There is also their interviews prior to the match in the book of Korchnoi.

Korchnoi says the federation did everything they could to put psychological pressure on Korchnoi that they managed to make Korchnoi suspect his second which was not a strong player either.

Korchnoi says All-Union Chess federation gathered a team of powerful chess players to help Karpov. Petrosian, Averbakh, Tal and Botwinnik were the ones to advise Karpov.

Korchnoi says he recieved threatining letters as well. He feared something might happpen to him in the streets.

After the match was over says Korchnoi, he shook hands with Karpov and then left the stage but the news report did not broadcast the part they shook hands, news just reported Korchnoi leaving the stage. Korchnoi comments it was done specifically to create an image of Korchnoi behaving badly.

There are many points written by Korchnoi. In short Korchnoi says organizing committee favoured Karpov and did so many injustice in favour of Karpov.

Jul-05-18  ewan14: Karpov was the Party man

Was Geller not supposed to have helped Karpov against Spassky in the semi ?

Jul-05-18  Howard: Geller, I recall, defected from Spassky just prior to the '74 Candidates. Robert Byrne mentioned it in his book on the '74 Candidates.
Jul-06-18  Howard: It was argued that back then that politics was not the only reason that most Soviets wanted Karpov to win this match.

Another reason was that should the winner go on to play Fischer and lose, at least the player who lost (Karpov or Korchnoi) would undoubtedly learn a lot about Fischer's play and thus be better prepared in the event of another match against him come, say, 1978...

...however, given Korchnoi's rather advanced age in 1974, 43, many strongly suspected that if he played Fischer in '75 this would probably be his only chance to become WC---if he lost the match, he would miss the boat completely as far as becoming WC.

But, Karpov was only 23 at the time--if HE lost to Fisher, he would have been in a much more favorable position to use any garnered knowledge for another match, come '78.

At any rate, we all know what happened. Karpov won the match and thus the right to play Bobby--he would either become WC in '75 by beating Fischer, or the '75 match would turn out to a "training" match for another assault come '78.

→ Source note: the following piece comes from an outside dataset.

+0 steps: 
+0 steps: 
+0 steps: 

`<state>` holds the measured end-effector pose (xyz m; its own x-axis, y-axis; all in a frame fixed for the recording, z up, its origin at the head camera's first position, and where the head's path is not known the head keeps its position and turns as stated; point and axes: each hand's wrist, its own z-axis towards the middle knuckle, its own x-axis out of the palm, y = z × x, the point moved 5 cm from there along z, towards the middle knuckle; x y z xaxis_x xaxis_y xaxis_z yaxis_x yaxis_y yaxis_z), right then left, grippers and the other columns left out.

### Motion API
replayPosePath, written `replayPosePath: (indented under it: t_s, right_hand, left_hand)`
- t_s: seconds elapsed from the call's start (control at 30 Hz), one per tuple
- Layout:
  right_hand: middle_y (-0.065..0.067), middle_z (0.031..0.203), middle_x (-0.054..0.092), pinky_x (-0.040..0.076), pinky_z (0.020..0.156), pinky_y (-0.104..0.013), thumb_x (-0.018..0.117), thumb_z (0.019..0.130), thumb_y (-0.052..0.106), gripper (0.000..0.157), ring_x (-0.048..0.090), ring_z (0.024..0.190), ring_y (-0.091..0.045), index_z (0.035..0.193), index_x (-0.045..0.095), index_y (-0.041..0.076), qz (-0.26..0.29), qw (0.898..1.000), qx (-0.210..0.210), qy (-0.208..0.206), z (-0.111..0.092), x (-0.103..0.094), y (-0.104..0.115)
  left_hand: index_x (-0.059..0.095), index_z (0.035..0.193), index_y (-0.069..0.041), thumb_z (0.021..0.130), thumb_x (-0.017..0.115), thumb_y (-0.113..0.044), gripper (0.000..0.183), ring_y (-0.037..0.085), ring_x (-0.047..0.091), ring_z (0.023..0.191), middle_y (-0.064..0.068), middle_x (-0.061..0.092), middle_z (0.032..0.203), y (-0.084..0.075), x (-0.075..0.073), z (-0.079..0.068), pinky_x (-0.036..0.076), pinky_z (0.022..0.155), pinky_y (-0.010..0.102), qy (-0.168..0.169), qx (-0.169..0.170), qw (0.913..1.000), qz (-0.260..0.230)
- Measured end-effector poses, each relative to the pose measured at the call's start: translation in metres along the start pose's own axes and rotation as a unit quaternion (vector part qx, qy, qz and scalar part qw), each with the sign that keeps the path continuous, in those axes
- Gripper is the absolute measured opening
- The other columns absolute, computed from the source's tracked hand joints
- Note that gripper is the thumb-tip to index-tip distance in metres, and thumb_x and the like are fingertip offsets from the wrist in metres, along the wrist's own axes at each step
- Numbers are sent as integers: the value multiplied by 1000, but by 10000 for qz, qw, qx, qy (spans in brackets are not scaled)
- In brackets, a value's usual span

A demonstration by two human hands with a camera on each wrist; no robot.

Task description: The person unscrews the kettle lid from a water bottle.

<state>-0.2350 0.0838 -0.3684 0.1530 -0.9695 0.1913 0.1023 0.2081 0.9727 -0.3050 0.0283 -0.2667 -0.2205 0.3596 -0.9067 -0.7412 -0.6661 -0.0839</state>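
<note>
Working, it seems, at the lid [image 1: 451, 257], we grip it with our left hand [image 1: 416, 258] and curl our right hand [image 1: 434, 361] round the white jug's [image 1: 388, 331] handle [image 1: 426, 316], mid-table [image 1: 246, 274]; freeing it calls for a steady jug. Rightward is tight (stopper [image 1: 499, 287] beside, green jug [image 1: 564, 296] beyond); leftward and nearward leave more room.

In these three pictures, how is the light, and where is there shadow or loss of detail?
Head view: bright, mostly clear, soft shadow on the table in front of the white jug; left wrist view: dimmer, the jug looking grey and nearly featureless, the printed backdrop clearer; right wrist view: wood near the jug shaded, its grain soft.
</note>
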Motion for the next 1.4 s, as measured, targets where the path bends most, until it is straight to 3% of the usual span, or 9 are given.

Seem to recall that neither of those scenarios played out though.

Jul-06-18  Joshka: <Allanur> Are you doubting the version laid out by Korchnoi?? I find it totally plausible. Thus cementing his eventual defection. Why would the Soviets side with HIM, when they have a young man 20 years his junior primed to get the title back, where it belongs!!;-)
Jul-07-18  RookFile: I don't think you get smashed by Fischer and say gee whiz, I'm more prepared for next time.
Premium Chessgames Member
  HeMateMe: Spassky would have lost even worse had he played Fischer in1975.
Apr-09-19  Everett: <HeMateMe: Spassky would have lost even worse had he played Fischer in1975>.

Fischer barely made it through game 2 in 1972. More likely that Fischer completely quits chess right after the 1972 match.

Oh, right, he did just that.

Premium Chessgames Member
  dkappe1: Another Leela annotation of a great match.
May-11-19  domradave: Would have loved to have seen a Korchnoi-Fischer World Championship match!
May-11-19  Joshka: <domradave> Yes, of course, imagine had Korchnoi prevailed in this match against Karpov. The outcome of professional chess might have been totally different.
Dec-27-20  Caissanist: Interesting excerpt from (I think) a translation of a Russian interview with Yuri Averbakh, covering the Karpov - Korchnoi match and Korchnoi's defection: .
Mar-27-22  Polonia: YO, since fischer resigned, this (was wcc: Karpov - Korchnoi Candidates Final (1974)), so karpov is world champion 1974-1985!
Mar-27-22  Polonia: YO, since fischer resigned, this was wcc: (Karpov - Korchnoi Candidates Final (1974)), so karpov is world champion 1974-1985!
Mar-27-22  Polonia: <joshka> whats up with batgirl sarah cohen? email?